TASK PROMPT: The required output consists solely of the lines from the top of the listing through the line containing "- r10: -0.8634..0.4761", transcribed exactly.
───── SUPPLIED MATERIAL
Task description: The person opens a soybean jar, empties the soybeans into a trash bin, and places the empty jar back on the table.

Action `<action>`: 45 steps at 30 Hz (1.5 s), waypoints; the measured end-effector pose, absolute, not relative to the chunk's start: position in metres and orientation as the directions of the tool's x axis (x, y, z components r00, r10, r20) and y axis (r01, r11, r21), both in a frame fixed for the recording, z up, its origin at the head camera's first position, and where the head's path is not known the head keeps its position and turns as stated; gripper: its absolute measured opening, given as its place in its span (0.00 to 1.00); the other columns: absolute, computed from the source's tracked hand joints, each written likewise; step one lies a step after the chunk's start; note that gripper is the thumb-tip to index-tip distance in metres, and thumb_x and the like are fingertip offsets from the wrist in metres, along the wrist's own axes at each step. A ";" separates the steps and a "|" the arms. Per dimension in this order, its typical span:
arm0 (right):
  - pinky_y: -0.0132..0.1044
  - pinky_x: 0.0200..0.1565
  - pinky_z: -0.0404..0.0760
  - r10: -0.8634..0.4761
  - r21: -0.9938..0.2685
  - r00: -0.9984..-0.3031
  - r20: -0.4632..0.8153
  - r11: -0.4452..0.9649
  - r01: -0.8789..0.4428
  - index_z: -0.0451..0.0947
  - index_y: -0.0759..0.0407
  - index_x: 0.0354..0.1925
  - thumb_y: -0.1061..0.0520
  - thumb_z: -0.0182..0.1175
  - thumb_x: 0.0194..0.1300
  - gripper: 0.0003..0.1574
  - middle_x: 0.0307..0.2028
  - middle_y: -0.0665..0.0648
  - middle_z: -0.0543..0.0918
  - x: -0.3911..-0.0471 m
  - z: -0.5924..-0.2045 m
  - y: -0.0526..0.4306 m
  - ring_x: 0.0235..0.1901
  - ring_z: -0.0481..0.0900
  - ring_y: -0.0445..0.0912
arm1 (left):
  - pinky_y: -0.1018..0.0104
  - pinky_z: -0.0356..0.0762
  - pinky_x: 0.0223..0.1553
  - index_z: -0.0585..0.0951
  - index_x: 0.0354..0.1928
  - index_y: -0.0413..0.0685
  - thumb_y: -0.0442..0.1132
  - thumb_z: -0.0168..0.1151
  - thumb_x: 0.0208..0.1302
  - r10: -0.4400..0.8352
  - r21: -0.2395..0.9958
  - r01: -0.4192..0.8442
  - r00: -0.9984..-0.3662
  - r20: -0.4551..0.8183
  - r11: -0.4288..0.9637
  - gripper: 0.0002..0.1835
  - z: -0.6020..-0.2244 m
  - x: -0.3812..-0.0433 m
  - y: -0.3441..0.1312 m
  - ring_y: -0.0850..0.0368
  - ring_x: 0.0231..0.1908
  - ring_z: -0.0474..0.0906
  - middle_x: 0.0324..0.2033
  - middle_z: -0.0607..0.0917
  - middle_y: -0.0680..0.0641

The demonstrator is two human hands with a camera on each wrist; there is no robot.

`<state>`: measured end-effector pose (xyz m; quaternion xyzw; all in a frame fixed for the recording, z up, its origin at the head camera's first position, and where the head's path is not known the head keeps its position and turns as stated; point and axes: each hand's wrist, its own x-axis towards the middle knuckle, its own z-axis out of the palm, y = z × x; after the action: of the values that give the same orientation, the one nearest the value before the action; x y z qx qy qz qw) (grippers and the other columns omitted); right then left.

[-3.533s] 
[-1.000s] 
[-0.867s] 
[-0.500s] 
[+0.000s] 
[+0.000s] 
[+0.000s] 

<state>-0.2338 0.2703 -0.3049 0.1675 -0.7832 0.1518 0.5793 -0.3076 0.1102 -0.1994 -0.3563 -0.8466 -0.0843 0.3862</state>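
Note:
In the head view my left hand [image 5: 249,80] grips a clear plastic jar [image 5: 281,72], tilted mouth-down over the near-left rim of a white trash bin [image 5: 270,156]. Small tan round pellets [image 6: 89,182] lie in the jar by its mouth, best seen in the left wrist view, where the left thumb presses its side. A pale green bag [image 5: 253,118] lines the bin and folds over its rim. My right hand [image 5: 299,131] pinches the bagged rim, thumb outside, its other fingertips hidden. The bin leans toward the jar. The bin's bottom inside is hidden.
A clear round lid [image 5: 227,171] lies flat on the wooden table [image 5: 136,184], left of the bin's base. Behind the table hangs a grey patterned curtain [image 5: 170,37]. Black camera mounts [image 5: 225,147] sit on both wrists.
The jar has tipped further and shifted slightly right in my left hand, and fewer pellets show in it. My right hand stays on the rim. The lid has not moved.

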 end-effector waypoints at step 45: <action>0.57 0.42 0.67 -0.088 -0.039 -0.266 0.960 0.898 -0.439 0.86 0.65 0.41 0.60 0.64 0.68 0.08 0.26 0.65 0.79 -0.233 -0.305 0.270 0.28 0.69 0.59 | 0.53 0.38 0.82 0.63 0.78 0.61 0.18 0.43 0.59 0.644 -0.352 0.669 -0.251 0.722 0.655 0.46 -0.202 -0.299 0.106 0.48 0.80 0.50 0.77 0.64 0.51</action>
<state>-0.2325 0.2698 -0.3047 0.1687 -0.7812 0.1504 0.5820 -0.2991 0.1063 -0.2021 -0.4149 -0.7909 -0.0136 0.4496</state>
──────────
SOLUTION FOR THIS TASK:
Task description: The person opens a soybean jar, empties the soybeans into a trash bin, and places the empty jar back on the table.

Action `<action>`: 45 steps at 30 Hz (1.5 s), waypoints; the measured end-effector pose, absolute, not relative to the chunk's start: position in metres and orientation as the directions of the tool's x axis (x, y, z components r00, r10, r20) and y axis (r01, r11, r21), both in a frame fixed for the recording, z up, its origin at the head camera's first position, and where the head's path is not known the head keeps its position and turns as stated; gripper: its absolute measured opening, given as its place in its span (0.00 to 1.00); the other columns: absolute, computed from the source's tracked hand joints, each written likewise; step one lies a step after the chunk's start; note that gripper is the thumb-tip to index-tip distance in metres, and thumb_x and the like are fingertip offsets from the wrist in metres, along the wrist's own axes at each step. A ";" separates the steps and a "|" the arms. Per dimension in this order, its typical span:
arm0 (right):
  - pinky_y: -0.0132..0.1044
  - pinky_x: 0.0200..0.1565
  - pinky_z: -0.0404..0.0760
  - r10: -0.8634..0.4761

No further output is required for this answer.